Heilung ist in diesem Zusammenhang nicht in erster Linie die Linderung von Symptomen, sondern das Stiften von innerer Ruhe und Frieden in der eigenen Seele und in den konkreten Beziehungen durch ein gestärktes, sich zur Autonomie entwickelndes Ich.
Ohne diese Form des Heilungsprozesses ist eine Besserung körperlicher Leiden entweder nicht möglich, oder, wenn sie rein durch „äußere“ (schulmedizinische) Maßnahmen erzwungen wurde, bleibt das innere Leiden, der seelische Unfrieden, erhalten.

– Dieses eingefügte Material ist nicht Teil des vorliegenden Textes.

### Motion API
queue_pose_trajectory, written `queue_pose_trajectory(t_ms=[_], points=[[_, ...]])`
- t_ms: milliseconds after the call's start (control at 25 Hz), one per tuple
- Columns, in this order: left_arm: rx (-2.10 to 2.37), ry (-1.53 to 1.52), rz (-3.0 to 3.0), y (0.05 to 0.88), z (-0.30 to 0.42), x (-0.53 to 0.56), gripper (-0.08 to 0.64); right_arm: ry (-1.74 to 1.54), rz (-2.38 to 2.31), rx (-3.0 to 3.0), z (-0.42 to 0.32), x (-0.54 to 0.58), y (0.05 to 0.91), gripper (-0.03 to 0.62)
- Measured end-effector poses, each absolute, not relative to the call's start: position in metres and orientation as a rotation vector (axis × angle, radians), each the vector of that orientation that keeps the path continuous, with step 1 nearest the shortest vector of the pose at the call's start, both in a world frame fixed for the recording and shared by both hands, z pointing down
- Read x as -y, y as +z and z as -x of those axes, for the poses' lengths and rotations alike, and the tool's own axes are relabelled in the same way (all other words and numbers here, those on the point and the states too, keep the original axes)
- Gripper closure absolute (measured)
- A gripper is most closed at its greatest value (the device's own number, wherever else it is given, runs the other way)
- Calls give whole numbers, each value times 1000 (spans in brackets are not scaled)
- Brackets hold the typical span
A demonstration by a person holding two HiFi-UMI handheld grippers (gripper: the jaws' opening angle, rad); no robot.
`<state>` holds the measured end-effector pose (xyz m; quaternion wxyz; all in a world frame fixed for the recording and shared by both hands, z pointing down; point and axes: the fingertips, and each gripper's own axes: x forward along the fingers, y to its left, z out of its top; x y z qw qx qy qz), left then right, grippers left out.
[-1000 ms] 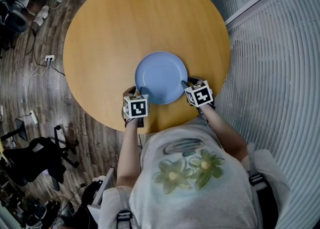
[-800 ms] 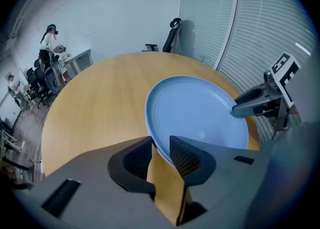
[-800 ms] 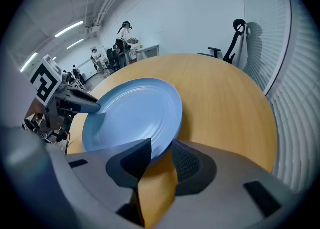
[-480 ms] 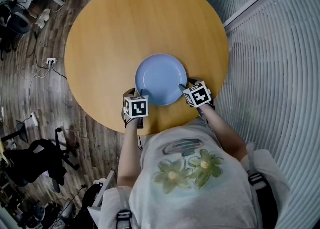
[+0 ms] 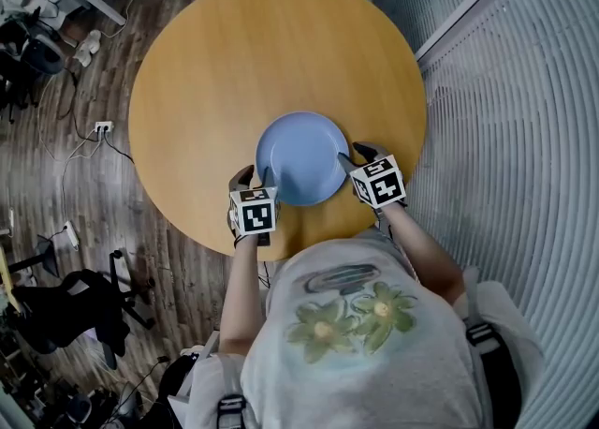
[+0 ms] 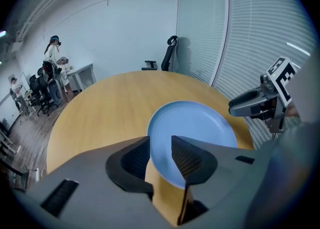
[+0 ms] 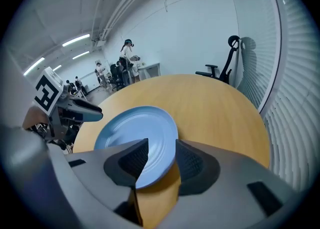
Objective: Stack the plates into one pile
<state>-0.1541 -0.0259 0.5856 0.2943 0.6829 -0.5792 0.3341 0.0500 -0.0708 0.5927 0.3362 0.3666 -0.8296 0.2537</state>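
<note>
A light blue plate [image 5: 301,157] lies on the round wooden table [image 5: 234,62], near its front edge; whether other plates lie under it I cannot tell. My left gripper [image 5: 263,178] hangs just above the plate's front left rim, my right gripper [image 5: 348,161] just above its front right rim. Both have just been opening and now stand open. In the left gripper view the plate [image 6: 200,125] shows beyond the left gripper [image 6: 161,149], its rim lying below the gap. The right gripper view shows the plate [image 7: 132,128] likewise under the right gripper [image 7: 161,154]. No pad presses on it.
Wooden floor with cables and a power strip [image 5: 103,127] lies left of the table. A ribbed wall [image 5: 505,137] runs close on the right. Office chairs [image 6: 170,55] stand behind the table, and people [image 6: 52,55] stand far off.
Both grippers have let go of the plate's rim and lifted a little off it. The plate stays where it lay on the table.
</note>
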Motion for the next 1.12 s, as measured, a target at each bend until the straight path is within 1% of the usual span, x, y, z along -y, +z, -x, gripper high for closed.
queue_pose_trajectory(t_ms=[40, 120, 200, 320, 560, 840, 1120], points=[[1552, 877, -1834, 580, 151, 28, 411, 663, -963, 2195, -48, 73, 584, 407], [1566, 854, -1866, 568, 145, 32, 414, 668, -977, 2262, -44, 76, 566, 447], [1575, 832, -1891, 555, 138, 34, 422, 659, -976, 2318, -40, 76, 550, 473], [1607, 791, -1943, 532, 127, 35, 473, 638, -929, 2406, -31, 71, 525, 489], [1609, 728, -2027, 509, 107, 29, 523, 605, -813, 2539, -17, 51, 496, 535], [1497, 646, -2107, 498, 76, 19, 540, 550, -735, 2573, -8, 32, 493, 546], [1442, 671, -2162, 499, 57, 8, 541, 525, -668, 2577, 5, 14, 495, 548]])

Durch die geistige Selbsterkenntnis erfährt der Mensch die allgemeinen und individuellen Zusammenhänge zwischen Körper, Seele und Geist. Die Erkenntnis über die systemischen Verknüpfungen im Geistigen und Seelischen eröffnet neue Möglichkeiten, gewohnte negative Verhaltensmuster zu überwinden.
Der SIT-Prozess öffnet Türen und überlässt jedem die Entscheidung, hindurchzugehen und neue, ungewohnte Räume zu entdecken und zu erobern — oder sie wieder zu verschließen.